For the Padres, this issue is not limited to Paddack. They also have to monitor the workload of Joey Lucchesi, Matt Strahm and others. San Diego appears to have a shot to make the playoffs for the first time since 2006, and sooner rather than later the Padres could probably use rotation help -- perhaps free agent Dallas Keuchel, or a trade for the Jays' Marcus Stroman, the Giants' Madison Bumgarner or the Indians' Trevor Bauer. They have the firepower to be aggressive, armed with what is roundly regarded as baseball's best and deepest farm system.

But whatever they do with Paddack, they need to be decisive, and they need to work to rescue him from the vortex Strasburg fell into in 2012. The Nationals were intent on protecting Strasburg and when he reached his prescribed limit of innings, they shut him down -- losing their most dominant pitcher for the most important games of the year.

That episode might have also damaged Strasburg's standing with his peers, because other players wondered why he would go along with the shutdown; they wondered why he didn't simply demand to pitch.
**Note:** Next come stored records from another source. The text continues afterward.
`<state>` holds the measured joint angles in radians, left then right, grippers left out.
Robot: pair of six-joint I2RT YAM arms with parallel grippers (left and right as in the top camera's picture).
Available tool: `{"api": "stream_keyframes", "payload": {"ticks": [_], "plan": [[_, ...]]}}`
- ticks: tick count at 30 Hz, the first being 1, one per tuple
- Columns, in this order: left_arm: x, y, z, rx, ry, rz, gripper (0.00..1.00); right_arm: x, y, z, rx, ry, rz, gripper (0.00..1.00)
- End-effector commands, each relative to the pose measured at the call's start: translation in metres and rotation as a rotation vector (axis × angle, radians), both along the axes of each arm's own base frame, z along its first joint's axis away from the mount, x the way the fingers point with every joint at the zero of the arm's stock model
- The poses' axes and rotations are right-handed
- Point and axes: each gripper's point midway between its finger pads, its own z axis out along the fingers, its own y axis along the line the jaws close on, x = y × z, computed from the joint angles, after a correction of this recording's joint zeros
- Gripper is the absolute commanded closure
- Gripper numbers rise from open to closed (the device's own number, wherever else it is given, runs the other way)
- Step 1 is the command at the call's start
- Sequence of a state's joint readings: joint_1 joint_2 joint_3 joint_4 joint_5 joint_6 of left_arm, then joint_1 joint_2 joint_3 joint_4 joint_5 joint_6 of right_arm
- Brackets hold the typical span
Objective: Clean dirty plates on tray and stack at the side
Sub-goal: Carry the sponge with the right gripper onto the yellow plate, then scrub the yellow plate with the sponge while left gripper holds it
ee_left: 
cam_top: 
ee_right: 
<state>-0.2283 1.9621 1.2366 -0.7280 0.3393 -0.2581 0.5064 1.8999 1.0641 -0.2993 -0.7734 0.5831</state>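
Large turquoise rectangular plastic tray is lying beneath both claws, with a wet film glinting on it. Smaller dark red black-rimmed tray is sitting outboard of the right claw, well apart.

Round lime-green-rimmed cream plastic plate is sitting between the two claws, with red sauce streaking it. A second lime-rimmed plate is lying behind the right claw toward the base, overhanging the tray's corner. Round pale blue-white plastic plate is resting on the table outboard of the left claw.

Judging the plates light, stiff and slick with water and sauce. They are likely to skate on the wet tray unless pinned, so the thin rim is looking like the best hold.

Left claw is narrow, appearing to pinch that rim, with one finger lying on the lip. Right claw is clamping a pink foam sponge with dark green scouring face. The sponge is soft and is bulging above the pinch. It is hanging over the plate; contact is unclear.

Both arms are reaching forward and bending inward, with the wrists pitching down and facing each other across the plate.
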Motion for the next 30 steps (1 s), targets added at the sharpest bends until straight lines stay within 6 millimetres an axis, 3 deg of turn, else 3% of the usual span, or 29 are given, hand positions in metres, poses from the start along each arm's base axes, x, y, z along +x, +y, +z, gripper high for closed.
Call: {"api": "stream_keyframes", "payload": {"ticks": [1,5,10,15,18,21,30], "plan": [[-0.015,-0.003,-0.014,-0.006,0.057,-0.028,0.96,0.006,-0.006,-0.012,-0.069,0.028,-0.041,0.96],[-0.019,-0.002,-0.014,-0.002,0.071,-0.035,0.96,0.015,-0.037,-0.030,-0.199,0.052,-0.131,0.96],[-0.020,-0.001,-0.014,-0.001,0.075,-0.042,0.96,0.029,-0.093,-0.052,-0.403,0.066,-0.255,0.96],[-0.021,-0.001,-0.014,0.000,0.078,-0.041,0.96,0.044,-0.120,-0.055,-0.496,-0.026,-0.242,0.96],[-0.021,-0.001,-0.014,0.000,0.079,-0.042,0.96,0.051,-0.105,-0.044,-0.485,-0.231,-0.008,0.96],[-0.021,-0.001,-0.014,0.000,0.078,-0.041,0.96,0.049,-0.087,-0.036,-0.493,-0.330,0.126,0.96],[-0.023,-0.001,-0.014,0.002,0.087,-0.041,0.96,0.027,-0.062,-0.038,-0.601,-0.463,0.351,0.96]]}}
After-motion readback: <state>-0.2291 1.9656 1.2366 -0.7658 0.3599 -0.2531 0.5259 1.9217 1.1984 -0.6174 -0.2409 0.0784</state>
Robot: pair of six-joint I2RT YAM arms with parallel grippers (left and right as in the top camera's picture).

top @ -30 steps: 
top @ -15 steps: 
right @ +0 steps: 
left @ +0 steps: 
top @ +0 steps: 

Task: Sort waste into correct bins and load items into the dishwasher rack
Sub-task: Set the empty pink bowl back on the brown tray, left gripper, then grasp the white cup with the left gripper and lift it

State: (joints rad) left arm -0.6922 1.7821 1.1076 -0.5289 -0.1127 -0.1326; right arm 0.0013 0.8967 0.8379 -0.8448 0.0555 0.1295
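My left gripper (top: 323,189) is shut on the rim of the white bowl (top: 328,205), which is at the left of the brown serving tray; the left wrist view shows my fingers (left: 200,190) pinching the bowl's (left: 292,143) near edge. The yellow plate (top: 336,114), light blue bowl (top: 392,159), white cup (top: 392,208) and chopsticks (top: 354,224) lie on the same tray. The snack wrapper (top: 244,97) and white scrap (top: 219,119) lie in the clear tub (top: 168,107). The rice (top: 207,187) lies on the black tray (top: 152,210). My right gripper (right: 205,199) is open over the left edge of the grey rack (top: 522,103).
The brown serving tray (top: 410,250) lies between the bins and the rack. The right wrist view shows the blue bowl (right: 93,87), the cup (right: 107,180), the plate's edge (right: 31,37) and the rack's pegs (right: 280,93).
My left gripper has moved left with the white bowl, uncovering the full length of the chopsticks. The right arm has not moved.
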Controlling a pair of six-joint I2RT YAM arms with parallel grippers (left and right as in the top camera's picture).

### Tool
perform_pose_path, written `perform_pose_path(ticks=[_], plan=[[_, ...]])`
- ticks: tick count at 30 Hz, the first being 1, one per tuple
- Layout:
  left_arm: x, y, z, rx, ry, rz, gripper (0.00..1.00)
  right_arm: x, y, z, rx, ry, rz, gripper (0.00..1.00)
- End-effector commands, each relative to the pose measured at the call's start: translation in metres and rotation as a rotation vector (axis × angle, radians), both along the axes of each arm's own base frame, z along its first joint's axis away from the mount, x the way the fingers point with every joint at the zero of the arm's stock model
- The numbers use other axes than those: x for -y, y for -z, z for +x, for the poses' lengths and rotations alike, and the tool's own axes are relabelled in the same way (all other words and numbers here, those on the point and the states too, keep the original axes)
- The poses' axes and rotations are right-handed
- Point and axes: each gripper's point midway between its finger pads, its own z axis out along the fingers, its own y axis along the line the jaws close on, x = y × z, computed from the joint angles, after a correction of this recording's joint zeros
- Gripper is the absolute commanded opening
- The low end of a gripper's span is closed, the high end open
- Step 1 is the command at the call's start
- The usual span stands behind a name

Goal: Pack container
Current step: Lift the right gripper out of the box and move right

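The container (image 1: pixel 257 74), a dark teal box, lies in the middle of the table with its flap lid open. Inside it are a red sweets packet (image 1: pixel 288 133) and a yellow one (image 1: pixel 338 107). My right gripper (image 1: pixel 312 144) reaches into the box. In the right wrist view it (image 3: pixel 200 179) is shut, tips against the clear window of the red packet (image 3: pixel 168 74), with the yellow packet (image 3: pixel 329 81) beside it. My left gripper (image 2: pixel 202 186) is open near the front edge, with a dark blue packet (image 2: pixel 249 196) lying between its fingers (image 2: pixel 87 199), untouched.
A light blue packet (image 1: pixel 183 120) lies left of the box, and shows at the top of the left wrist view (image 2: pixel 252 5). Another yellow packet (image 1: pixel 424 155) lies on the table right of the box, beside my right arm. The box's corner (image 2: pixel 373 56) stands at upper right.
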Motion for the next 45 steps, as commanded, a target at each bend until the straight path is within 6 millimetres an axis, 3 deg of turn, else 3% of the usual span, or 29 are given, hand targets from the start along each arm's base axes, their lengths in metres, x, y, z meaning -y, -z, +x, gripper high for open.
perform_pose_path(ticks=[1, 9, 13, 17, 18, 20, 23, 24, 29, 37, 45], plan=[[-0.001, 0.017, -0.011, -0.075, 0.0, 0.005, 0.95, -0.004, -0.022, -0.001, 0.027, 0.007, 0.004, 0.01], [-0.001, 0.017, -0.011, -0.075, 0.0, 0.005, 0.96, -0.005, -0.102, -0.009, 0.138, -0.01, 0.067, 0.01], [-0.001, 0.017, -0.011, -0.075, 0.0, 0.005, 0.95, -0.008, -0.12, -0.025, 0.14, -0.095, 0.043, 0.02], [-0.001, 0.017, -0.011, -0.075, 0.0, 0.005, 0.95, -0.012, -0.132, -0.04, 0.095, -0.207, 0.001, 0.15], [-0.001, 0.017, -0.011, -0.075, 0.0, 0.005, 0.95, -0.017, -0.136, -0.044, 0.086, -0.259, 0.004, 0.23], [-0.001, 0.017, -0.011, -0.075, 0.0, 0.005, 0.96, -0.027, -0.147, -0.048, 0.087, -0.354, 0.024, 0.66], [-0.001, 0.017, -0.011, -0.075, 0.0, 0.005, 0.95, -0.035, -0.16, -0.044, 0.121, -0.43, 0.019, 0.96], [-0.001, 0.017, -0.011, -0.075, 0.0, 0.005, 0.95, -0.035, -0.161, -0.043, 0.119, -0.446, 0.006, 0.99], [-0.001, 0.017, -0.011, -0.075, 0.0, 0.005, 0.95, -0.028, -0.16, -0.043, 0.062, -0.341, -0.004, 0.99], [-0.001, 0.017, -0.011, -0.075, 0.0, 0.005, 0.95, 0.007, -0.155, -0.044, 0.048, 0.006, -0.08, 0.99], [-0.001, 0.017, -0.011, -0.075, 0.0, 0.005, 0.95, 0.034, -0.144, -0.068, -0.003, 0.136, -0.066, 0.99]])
Nationals GM Mike Rizzo made the decision to hold out Strasburg -- Rizzo could not have been more transparent about that, from the start of that season to its bitter end -- but the industry perception of the pitcher has forever been shaped by how that played out.

Paddack is hypercompetitive and will undoubtedly want to pitch as much as he can. As the Padres aim to keep a talented pitcher healthy into the future and protect him from his own instincts, they must also be cognizant that one way or the other, he needs to be available for at least some work in September and October. They don't want Paddack merely sitting and watching what would be the most important games of the season -- and other players watching Paddack as he sits and watches.

ESPN's Alden Gonzalez contributed to this column.